As this is a native-level text, of course I'll translate it for you XD

 

Tal era mi espanto; que yo sentía miedo solo de pensar en ello. Mi cara debió ser un poema, ya me lo puedo imaginar.
En mi afán para terminar las cosas – o sea, el curro de toda la vida – más pronto, me olvidé de entregar una breve redacción a mi tutor. En un principio, no me di cuenta; pero, después, mi subconsciente me recordó de ello.


Sintiéndome terriblemente mal, salí de casa corriendo –acabada de llegar del trabajo – y corrí hacia la facultad cuál gata en celo buscando machos.
Llegué a la facultad de agricultura y, como siempre, pude ver a mi compañero Sempronio Felisberto de la Jungla Siberiana conduciendo su tractor por el campus.

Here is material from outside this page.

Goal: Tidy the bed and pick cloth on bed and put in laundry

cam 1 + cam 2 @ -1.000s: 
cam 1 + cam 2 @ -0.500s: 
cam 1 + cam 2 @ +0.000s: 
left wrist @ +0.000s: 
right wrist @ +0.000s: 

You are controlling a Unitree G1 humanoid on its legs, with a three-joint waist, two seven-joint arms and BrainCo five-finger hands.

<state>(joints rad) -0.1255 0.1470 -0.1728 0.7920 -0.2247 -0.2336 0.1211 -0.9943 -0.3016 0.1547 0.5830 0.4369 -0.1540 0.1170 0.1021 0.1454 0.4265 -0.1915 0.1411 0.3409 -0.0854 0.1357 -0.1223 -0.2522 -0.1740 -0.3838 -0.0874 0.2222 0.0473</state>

Pero no le di mucha importancia, y seguí en mi aventura; apresurándome para encontrar el despacho de mi profesor. La verdad es que es mi profesor pero yo le llamo tutor. ¿Problema?

 

Entonces fue cuando tal ocurrencia sucedió. La causa de mi espanto.

 

Al abrir de la puerta de su despacho, ahí estaba él. Con un disfraz de aceituna y al canto de: “Aceitunas en un pañuelo, mira que asusto el mozuelo. Pañuelo con sal, mira que no está mal. Pañuelo sin sal, eso está fatal.”

 

 

 

 

Such was my bewilderment; that I felt scared just by thinking on it. My face must have been a poem, I can imagine it already.

In my frenzy to finish up things - that means, the typical job you get - earlier, I forgot to hand in a brief composition to my tutor. At the beggining, I didn't realize it; but then, my subcounscious reminded me of it.

Feeling terribly bad, I got out of home running - had just gotten there from work - and ran back to college as if I were a female chat in rut searching for males.

I arrived at my agriculture college and, as always, I was able to see my classmate Sempronio Felisberto de la Jungla Siberiana (Sempronio Felisberto of the Siberian Jungle) driving his tractor around the campus. But I didn't put much thought on it, and my adventure continued; as I hurried myself to find my teacher's office. Truth is that he's my teacher but I call him tutor. Problem ?

 

And that was when such occurence happened. The cause of my bewilderment.

 

As I opened his office's door, there he was. With an olive disguise, singing by the lines of: "Olives in a handkerchief, see how I scare that boy. Handkerchief with salt, that's not bad. Handkerchief with no salt, that's really bad."

 

 

 

I actually got an A+ with this text if you're wondering.